The great black-backed gull (Larus marinus) is the gull family’s largest member. The Cornell Lab of Ornithology refers to it as “the king of the Atlantic waterfront” due to its aggressive nature as a hunter, pirate, and scavenger. It breeds around the European and North American shores and islands of the North Atlantic and is a rather stationary species, however occasional individuals migrate further south or inland to major lakes or reservoirs.
Quick Overview: Larus Marinus – Great Black-Backed Gull
Body size: Around 25-31 in (64-79 cm) and a weight of 1814 g (64 oz)
Main colors: White, Black, Red, Pink, Yellow
Range: Eastern United States
Migratory Bird: Yes
Best time of the year to see in the U.S.: January, February, December
Conservation Status: Least Concern
Great black-backed Gull Description
The largest gull in the world. Whitehead, black upperparts, and white underparts; huge yellow bill with a red patch on the lower mandible; pale-eyed with a red orbital ring; pink legs and feet.
These birds have a length of 25-31 in (64-79 cm) and a weight of 1814 g (64 oz). Their wings could range from 60-65 in (152-165 cm).
Omnivorous. Carrion, fish, mollusks, crustaceans, marine worms, insects, rodents, and berries are all part of the diet, as are the adults, young, and eggs of other birds.
The great black-backed gull inhabits a variety of coastal environments, including rocky and sandy beaches and estuaries, as well as inland wetland habitats, including lakes, ponds, rivers, wet fields, and moorland. While they range inland, they are often found within striking distance of major bodies of water.
The Cornell Lab of Ornithology refers to it as “the king of the Atlantic waterfront” due to its aggressive nature as a hunter, pirate, and scavenger.
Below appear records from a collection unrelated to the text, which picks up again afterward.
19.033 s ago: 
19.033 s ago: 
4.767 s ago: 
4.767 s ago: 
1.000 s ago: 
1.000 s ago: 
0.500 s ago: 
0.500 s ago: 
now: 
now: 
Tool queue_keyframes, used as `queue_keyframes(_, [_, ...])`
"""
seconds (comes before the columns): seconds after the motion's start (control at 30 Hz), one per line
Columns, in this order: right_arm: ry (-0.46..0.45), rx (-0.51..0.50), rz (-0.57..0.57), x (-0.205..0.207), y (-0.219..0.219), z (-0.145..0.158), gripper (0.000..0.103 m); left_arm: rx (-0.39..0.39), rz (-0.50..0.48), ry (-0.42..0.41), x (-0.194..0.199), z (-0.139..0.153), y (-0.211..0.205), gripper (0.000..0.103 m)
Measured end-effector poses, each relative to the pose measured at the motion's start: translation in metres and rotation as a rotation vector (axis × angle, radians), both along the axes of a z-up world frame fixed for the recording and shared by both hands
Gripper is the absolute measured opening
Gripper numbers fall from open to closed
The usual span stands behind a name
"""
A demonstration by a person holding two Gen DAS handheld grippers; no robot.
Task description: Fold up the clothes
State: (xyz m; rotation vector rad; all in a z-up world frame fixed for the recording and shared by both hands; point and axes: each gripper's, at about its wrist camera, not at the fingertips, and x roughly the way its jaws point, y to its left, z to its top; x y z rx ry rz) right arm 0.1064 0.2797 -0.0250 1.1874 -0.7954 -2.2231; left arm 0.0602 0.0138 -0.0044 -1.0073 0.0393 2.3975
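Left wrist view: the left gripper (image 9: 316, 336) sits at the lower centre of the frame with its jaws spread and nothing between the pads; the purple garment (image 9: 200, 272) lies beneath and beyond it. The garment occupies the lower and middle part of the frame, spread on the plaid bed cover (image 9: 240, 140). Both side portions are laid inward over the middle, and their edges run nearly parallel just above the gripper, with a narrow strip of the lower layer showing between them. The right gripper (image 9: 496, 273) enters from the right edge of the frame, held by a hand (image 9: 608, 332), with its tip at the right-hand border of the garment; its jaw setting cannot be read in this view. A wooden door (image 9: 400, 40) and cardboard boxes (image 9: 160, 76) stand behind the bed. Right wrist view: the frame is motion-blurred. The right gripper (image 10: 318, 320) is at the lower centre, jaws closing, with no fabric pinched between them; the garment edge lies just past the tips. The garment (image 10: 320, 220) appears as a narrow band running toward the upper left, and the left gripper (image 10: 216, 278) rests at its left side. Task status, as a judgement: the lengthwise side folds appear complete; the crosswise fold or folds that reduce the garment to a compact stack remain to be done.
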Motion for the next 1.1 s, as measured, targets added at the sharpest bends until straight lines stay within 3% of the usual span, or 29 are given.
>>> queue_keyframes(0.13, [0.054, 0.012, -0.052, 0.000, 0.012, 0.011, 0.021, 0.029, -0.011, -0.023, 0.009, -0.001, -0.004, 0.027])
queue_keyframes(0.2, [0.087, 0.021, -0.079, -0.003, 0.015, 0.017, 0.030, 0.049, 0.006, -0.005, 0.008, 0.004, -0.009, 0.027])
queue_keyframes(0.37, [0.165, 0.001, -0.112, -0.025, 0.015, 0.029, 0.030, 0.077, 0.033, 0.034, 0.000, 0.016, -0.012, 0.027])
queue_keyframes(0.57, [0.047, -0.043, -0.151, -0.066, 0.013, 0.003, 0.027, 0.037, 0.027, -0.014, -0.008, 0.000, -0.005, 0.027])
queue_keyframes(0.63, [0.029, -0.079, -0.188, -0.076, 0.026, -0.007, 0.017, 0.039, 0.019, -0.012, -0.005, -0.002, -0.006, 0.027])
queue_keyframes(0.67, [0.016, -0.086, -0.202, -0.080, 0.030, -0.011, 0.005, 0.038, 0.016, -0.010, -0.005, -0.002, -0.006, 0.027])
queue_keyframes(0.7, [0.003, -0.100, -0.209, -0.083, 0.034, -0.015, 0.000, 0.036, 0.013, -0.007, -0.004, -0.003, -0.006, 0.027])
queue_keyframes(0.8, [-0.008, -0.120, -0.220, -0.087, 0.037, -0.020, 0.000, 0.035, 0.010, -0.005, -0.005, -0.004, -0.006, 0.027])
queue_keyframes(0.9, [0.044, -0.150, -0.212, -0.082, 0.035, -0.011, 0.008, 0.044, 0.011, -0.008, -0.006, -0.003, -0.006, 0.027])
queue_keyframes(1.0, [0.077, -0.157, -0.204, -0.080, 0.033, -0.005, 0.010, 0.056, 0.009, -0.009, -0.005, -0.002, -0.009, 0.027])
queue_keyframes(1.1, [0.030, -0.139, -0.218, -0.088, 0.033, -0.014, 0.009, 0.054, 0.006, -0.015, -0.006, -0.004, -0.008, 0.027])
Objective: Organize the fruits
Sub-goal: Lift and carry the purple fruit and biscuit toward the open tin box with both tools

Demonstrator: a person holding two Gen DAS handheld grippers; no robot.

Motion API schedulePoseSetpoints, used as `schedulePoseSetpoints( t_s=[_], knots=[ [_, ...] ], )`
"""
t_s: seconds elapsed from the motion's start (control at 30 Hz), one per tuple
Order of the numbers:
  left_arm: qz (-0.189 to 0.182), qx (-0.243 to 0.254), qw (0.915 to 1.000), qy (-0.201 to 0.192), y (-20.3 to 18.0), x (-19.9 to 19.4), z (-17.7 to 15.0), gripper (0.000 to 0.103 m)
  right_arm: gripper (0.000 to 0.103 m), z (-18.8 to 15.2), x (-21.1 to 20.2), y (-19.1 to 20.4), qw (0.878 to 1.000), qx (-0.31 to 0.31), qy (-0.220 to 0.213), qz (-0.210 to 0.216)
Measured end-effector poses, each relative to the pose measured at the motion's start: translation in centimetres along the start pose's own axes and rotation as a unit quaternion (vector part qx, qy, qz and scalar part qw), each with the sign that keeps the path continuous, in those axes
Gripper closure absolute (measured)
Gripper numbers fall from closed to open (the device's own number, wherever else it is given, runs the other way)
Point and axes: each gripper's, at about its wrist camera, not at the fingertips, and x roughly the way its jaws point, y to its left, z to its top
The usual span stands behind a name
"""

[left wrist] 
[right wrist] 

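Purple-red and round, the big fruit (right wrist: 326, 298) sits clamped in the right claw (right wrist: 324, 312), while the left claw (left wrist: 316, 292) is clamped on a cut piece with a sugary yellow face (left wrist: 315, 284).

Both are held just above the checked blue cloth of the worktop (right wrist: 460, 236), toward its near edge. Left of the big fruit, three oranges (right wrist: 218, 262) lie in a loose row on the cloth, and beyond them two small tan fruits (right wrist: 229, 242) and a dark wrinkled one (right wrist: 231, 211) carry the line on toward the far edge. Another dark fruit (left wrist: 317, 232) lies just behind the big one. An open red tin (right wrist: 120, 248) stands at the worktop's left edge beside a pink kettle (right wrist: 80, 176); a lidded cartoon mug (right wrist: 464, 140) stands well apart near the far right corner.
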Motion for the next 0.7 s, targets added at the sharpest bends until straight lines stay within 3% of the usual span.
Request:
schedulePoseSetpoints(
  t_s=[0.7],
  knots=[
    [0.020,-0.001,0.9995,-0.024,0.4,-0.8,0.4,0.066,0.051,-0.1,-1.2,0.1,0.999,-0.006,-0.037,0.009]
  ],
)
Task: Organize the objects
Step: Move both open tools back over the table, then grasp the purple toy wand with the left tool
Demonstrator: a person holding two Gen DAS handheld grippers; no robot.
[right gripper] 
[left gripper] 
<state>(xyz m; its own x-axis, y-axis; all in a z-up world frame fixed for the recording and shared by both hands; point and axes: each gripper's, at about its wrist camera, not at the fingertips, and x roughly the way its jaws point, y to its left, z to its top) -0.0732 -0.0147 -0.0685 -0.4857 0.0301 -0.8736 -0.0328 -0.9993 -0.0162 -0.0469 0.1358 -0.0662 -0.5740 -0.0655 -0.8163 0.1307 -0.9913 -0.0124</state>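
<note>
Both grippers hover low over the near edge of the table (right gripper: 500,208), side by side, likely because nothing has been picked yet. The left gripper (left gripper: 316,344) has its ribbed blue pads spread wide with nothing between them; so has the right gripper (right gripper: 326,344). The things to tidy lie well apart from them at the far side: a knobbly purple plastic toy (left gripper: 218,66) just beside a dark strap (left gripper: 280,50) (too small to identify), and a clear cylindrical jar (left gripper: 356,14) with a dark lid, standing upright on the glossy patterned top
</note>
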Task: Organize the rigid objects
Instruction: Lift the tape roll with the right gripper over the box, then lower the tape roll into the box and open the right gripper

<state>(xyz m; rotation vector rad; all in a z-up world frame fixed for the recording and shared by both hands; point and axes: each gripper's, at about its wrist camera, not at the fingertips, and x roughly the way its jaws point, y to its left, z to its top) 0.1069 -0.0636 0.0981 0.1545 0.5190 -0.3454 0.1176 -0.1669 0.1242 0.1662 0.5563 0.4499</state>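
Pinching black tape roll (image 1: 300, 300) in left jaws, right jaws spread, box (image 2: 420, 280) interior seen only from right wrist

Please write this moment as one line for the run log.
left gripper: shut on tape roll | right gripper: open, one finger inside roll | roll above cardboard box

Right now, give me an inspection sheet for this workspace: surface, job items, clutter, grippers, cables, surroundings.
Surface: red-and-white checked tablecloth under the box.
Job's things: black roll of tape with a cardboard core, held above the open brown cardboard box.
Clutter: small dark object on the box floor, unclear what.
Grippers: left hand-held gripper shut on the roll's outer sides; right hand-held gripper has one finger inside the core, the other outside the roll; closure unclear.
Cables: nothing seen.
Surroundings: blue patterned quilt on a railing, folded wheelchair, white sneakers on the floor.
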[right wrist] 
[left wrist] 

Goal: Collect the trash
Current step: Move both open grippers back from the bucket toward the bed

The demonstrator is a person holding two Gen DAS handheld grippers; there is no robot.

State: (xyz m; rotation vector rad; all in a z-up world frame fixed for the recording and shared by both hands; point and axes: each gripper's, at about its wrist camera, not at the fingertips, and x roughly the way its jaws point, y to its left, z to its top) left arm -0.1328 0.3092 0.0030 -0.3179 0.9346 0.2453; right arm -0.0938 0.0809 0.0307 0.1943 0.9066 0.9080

Larus Marinus Scientific Classification
- Kingdom: Animalia
- Phylum: Chordata
- Subphylum: Chelicerata
- Class: Aves
- Order: Chordata
- Family: Laridae
- Genus: Larus
- Species: Larus marinus
Best time of the year to see
The best time to see these birds in the United States is during the winter season (December to February).
Distribution of the Great black-backed Gull owl in the USA
Breeds in northeastern North America between North Carolina and Newfoundland and Labrador, as well as on Greenland’s west coast. Summers are spent further south along the Atlantic Coast, in Florida, and occasionally inland to the Great Plains. Additionally, it is prevalent across northwestern Europe.
The Great black-backed Gull can be found in the following states in the United States – Delaware, Maryland, Kentucky, Tennessee, Virginia, West Virginia, South Carolina, Georgia, Alabama, Mississippi, Wisconsin, Minnesota, Nebraska, Colorado, Texas, Kansas, and Oklahoma.